Your goal »
Everything from the first line of the entries through the line containing "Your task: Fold" is to be retyped exactly, and nothing beyond it.

Data records »
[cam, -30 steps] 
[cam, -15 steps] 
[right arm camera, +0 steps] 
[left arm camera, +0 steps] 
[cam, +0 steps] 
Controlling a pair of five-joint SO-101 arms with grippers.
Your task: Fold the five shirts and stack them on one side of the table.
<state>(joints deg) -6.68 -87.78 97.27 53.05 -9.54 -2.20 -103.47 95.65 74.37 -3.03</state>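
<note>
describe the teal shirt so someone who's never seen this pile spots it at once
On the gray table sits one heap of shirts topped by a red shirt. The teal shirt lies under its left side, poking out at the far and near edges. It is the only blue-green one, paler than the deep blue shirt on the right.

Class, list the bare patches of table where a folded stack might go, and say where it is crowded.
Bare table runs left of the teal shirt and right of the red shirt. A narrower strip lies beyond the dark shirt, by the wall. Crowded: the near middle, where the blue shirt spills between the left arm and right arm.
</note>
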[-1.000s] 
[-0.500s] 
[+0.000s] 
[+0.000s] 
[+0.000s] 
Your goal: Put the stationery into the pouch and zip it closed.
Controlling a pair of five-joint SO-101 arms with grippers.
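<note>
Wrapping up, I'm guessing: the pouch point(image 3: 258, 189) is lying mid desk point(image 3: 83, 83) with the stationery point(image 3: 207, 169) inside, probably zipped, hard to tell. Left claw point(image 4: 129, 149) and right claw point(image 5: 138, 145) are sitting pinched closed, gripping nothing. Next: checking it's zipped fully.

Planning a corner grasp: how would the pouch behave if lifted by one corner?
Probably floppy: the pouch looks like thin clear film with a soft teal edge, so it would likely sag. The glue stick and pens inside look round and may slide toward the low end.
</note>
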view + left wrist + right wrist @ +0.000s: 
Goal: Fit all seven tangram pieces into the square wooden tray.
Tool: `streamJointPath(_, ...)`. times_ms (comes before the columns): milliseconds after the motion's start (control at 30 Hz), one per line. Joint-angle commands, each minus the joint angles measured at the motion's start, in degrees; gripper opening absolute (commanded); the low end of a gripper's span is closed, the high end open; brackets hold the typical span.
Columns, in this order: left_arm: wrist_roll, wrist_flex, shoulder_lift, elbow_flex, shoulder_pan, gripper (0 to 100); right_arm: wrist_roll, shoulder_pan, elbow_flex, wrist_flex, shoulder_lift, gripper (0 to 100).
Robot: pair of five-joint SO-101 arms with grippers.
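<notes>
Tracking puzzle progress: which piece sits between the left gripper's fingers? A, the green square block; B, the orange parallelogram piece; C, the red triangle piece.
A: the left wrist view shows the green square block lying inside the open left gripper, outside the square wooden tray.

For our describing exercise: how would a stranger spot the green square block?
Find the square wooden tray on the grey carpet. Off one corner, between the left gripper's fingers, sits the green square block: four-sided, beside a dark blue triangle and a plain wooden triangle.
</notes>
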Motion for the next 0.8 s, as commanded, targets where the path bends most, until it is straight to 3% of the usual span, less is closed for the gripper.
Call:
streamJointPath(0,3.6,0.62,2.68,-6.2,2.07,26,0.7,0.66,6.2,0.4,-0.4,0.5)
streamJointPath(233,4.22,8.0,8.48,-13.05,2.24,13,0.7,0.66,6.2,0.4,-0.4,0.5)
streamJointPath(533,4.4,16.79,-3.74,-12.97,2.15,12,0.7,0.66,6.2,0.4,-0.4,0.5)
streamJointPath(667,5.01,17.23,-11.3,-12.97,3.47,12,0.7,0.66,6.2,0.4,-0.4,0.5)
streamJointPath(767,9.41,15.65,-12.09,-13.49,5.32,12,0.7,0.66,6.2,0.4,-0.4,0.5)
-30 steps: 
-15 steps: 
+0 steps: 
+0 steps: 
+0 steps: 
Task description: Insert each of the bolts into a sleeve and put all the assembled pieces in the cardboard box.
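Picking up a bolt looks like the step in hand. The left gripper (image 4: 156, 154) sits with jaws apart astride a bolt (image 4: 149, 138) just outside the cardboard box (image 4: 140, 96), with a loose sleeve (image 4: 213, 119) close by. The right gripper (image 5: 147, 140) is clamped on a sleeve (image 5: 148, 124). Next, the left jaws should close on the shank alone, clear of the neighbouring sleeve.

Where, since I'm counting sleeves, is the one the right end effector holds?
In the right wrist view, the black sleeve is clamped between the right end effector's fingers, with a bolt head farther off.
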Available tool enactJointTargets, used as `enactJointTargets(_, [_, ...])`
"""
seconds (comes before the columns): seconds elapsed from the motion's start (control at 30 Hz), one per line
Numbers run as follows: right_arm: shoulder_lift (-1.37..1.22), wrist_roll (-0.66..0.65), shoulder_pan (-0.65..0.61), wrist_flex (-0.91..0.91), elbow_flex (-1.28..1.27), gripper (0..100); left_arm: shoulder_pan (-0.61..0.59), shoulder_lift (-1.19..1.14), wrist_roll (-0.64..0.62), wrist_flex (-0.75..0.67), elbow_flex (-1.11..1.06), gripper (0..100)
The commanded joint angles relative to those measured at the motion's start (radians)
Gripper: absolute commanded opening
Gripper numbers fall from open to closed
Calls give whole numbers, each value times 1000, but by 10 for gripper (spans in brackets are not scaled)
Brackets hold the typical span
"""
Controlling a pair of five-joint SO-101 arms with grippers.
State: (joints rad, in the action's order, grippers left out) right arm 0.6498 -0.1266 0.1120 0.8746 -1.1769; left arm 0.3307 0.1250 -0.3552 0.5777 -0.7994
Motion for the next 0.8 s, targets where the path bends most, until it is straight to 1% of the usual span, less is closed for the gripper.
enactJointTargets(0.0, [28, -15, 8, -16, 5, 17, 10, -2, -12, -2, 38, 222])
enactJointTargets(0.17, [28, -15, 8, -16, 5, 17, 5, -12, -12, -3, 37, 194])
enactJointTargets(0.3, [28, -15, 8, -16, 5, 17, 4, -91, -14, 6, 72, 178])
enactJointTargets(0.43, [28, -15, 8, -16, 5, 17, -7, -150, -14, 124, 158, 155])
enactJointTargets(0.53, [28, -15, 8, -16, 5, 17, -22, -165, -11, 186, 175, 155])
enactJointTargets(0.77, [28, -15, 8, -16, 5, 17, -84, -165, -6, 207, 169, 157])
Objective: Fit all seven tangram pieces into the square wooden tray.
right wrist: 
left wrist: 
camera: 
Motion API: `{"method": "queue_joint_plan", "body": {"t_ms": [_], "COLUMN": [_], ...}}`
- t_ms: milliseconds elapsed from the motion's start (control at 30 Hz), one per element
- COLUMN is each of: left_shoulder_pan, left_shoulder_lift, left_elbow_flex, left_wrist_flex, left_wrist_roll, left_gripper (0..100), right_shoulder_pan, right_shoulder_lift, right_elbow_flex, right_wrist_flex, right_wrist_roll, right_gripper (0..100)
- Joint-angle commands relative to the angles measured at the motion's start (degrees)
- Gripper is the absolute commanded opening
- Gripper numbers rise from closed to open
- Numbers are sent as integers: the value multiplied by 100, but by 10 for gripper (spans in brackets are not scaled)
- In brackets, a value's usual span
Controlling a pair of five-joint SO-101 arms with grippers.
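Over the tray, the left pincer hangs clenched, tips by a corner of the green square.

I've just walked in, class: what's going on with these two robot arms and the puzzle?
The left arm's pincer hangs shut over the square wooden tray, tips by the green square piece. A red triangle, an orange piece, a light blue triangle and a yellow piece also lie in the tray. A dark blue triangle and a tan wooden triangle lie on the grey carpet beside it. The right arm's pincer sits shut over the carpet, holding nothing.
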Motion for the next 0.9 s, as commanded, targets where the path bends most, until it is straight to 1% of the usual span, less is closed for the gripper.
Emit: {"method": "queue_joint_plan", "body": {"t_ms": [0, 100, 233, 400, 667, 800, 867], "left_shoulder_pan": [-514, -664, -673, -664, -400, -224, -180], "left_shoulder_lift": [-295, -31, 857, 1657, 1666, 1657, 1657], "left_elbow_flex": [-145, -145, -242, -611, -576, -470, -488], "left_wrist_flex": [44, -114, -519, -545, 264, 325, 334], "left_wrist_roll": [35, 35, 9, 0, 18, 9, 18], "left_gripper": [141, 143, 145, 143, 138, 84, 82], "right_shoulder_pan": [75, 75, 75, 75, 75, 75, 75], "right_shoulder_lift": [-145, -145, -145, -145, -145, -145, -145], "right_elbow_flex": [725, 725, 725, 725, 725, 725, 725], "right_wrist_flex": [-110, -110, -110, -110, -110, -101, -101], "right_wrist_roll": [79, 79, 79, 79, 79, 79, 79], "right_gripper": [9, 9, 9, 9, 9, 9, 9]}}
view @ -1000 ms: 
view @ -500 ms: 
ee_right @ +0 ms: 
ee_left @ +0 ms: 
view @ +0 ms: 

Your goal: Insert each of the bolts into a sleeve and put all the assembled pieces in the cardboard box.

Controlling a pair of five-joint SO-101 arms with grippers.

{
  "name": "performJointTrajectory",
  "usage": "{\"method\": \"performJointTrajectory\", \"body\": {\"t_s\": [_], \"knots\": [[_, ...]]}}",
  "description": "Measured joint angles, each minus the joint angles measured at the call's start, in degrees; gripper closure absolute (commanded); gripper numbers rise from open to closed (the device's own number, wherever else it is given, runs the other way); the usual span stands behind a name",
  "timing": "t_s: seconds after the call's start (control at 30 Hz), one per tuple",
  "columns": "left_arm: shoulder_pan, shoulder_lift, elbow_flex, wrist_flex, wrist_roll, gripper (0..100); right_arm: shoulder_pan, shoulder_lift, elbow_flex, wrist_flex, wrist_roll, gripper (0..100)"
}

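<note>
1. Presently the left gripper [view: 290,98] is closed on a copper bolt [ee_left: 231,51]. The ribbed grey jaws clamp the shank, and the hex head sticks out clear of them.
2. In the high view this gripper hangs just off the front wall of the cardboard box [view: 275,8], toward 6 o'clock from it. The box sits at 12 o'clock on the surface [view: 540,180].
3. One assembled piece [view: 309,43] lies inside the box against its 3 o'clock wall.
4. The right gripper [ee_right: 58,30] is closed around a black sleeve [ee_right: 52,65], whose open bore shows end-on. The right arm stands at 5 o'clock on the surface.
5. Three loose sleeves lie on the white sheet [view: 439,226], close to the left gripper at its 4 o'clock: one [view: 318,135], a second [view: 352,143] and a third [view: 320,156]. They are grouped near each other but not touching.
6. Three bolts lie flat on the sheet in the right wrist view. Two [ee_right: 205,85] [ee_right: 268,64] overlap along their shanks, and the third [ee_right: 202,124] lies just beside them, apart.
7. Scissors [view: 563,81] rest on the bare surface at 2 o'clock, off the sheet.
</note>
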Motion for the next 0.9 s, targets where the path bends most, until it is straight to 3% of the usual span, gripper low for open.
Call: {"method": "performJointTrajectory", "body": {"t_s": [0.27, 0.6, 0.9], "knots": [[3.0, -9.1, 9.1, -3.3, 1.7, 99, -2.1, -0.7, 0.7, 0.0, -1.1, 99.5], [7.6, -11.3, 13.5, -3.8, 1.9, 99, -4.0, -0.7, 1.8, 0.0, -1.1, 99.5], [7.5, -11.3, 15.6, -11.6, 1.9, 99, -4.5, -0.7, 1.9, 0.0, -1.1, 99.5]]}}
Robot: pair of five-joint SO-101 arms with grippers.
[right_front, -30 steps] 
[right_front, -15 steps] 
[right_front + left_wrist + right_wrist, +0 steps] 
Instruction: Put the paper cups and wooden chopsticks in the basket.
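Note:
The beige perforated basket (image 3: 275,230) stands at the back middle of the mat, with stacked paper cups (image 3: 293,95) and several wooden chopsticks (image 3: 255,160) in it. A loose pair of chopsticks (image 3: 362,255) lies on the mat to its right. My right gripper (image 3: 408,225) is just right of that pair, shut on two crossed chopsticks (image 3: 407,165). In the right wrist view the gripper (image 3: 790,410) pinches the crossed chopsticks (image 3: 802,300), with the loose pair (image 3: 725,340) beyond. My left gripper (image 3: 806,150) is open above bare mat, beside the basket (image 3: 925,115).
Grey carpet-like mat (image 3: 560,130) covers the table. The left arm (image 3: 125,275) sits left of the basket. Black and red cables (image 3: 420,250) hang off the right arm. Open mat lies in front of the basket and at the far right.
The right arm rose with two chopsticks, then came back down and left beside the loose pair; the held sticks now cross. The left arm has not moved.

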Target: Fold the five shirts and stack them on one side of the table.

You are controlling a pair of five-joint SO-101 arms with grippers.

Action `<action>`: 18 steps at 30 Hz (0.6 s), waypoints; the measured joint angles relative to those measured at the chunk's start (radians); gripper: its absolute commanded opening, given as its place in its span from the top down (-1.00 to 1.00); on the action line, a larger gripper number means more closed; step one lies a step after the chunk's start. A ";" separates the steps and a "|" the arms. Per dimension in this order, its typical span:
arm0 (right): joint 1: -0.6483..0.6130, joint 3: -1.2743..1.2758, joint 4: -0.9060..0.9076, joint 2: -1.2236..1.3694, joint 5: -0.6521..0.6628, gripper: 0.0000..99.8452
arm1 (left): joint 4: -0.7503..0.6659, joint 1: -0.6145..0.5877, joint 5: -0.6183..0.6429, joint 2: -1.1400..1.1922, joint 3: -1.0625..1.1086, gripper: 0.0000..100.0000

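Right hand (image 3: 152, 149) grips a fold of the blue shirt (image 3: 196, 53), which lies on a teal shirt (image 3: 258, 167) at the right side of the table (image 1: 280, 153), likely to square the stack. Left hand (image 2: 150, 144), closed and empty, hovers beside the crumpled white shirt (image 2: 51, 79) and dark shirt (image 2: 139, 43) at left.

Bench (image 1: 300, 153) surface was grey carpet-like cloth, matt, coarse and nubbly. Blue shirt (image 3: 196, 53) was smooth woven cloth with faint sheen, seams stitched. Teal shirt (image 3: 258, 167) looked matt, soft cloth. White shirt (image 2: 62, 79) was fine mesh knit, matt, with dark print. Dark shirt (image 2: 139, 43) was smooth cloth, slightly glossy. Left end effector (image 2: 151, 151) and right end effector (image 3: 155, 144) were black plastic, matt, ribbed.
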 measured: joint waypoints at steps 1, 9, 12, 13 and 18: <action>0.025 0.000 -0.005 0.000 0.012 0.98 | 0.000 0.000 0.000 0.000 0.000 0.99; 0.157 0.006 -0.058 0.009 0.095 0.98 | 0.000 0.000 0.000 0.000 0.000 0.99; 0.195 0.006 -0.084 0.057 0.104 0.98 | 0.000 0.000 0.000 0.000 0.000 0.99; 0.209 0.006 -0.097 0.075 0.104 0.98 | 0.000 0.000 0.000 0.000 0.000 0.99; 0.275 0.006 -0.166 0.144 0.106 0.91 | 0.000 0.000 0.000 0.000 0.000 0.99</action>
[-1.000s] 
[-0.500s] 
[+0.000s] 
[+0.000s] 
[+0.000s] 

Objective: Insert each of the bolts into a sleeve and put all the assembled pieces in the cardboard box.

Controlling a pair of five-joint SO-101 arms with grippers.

Expected answer »
[cam, -30 steps] 
[cam, -15 steps] 
[right arm camera, +0 steps] 
[left arm camera, +0 steps] 
[cam, +0 steps] 
Controlling a pair of five-joint SO-101 arms with grippers.
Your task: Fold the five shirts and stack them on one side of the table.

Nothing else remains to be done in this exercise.